Quinta-feira, 21 de maio de 2026 - 07h17

A prisão de
Deolane Bezerra na manhã de hoje jogou uma das influenciadoras mais
conhecidas do país no epicentro de uma investigação sobre lavagem de dinheiro
do PCC. A operação conjunta do Ministério Público e da Polícia Civil de São
Paulo aponta que a advogada teria usado contas pessoais e empresas para
movimentar recursos ligados à cúpula da facção criminosa. O principal alvo
simbólico da ofensiva é Marcos Willians Herbas Camacho, o Marcola, já preso em
penitenciária federal, mas novamente atingido por mandado de prisão preventiva.
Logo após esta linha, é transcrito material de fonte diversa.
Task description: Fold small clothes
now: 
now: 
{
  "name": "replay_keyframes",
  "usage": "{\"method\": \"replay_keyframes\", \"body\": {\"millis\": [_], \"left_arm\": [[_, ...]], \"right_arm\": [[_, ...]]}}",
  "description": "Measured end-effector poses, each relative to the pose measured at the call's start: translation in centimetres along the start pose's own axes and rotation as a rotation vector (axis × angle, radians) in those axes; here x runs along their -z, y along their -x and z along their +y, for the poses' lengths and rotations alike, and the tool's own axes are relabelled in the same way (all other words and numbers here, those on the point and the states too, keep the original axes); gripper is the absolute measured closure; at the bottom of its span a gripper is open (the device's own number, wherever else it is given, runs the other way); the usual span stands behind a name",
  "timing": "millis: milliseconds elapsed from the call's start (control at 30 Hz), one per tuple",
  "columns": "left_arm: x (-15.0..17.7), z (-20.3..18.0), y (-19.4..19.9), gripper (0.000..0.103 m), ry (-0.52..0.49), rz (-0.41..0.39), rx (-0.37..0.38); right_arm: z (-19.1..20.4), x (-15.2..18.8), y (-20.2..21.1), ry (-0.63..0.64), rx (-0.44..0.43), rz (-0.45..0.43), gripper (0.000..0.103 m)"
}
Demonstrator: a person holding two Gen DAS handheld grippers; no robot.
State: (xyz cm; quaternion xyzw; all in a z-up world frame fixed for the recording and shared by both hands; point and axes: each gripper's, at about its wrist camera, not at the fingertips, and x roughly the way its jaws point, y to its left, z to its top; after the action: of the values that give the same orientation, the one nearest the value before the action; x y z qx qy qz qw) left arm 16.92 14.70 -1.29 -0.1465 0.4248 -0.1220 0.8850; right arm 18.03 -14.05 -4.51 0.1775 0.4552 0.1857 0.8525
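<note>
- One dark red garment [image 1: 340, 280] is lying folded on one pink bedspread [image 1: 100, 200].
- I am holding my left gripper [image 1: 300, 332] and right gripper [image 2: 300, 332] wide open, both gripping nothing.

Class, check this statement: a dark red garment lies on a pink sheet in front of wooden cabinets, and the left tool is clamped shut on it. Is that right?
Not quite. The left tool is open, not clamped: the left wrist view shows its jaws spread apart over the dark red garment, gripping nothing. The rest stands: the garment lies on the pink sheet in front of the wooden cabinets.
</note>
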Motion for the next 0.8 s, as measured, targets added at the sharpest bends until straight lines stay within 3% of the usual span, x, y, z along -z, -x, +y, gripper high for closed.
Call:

A Operação Vérnix cumpre seis
mandados de prisão, bloqueia mais de R$ 300 milhões e sequestra carros de luxo
e imóveis ligados aos investigados. Segundo os investigadores, a engrenagem
financeira girava em torno de uma transportadora de cargas de Presidente
Venceslau, no interior paulista, apontada como empresa de fachada da facção. A
suspeita é de que a estrutura servisse para ocultar e reinserir dinheiro do
tráfico na economia formal.
A investigação começou ainda em
2019, após a apreensão de bilhetes dentro da Penitenciária 2 de Presidente
Venceslau. A partir dali, a polícia afirma ter desvendado uma cadeia de
operadores financeiros, familiares de Marcola e empresas usadas para lavar
recursos milionários. Conversas encontradas em celulares apreendidos teriam
mostrado depósitos direcionados às contas de Deolane e de pessoas próximas a
ela. A polícia sustenta que a influência pública, o patrimônio ostentado e a
atividade empresarial formal funcionavam como uma camada de aparente legalidade
para esconder a origem do dinheiro.
Os investigadores dizem ter
identificado depósitos fracionados, movimentações incompatíveis com a renda
declarada e conexões diretas entre operadores do PCC e empresas ligadas à
influenciadora. A Justiça citou risco de fuga, destruição de provas e
sofisticação do esquema ao autorizar as prisões. Parte dos alvos está fora do
Brasil, incluindo investigados localizados na Espanha, Itália e Bolívia. A
defesa de Deolane afirma que ainda analisa o caso.